Nashville, or at least Nashville, left its most tangible impact on Carmack’s music simply by instilling the confidence to release it at all. He’s wary of the actor-turned-musician stereotype, but the reception of the show’s cast and soundtrack sparked an interest in recording himself. Adamant that things needed to happen organically, a team of friends and friends of friends slowly assembled around what would become Carmack’s debut EP, diving into a recording session at Nashville’s Blackbird Studios and cutting the five songs in five hours. The idea that his on-screen success could affect his efforts in the studio isn’t something that weighs much on Carmack.

“In some ways, I think the things that may have held an actor back about playing a role are no longer that much of a hurtle,” he says, citing social media as a helpful tool to distinguish himself from his on-screen persona.
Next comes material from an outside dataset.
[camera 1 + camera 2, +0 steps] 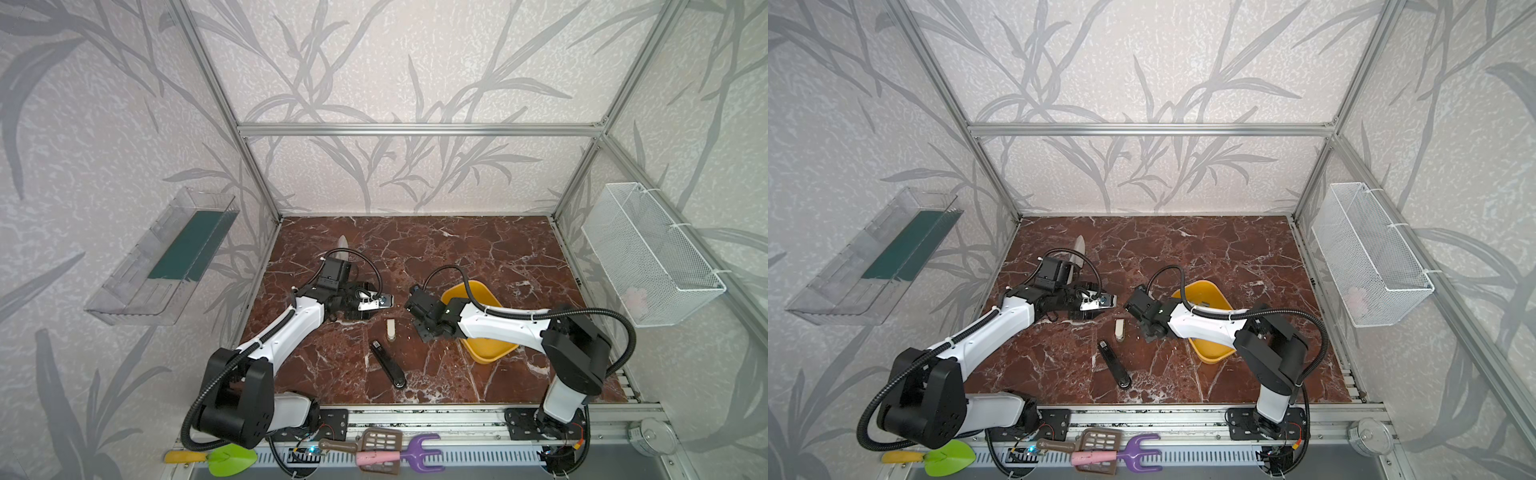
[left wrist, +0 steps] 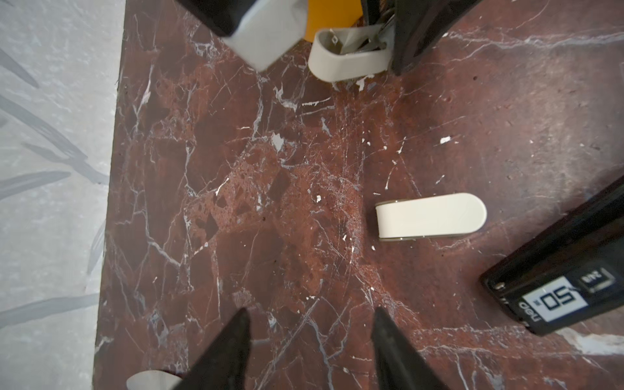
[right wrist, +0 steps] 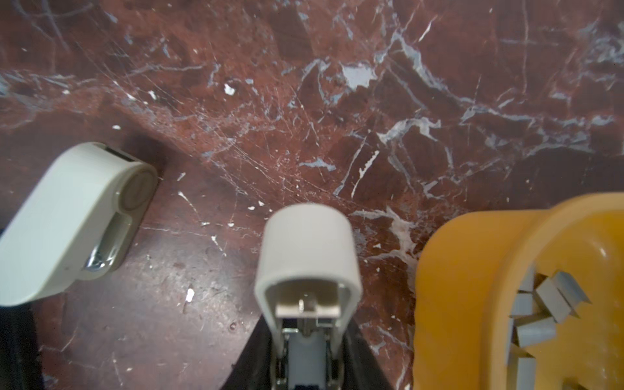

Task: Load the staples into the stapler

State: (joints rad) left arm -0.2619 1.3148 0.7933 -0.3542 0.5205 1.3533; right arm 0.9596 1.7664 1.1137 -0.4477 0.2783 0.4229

It doesn’t seem like the idea of separating Chris Carmack: Musician from Chris Carmack: Actor really means much to him—the release of Pieces of You is less about pursuing fame in a different arena than it is diving into a lifelong interest and feeling empowered to fully pursue the priorities that have always been present.

“It was just always something I naturally did for fun…But privately I always wrote more sad songs, and I always wondered who would sing them,” he says with a laugh. “So I learned how to sing and how to play guitar a lot better so I could do it.”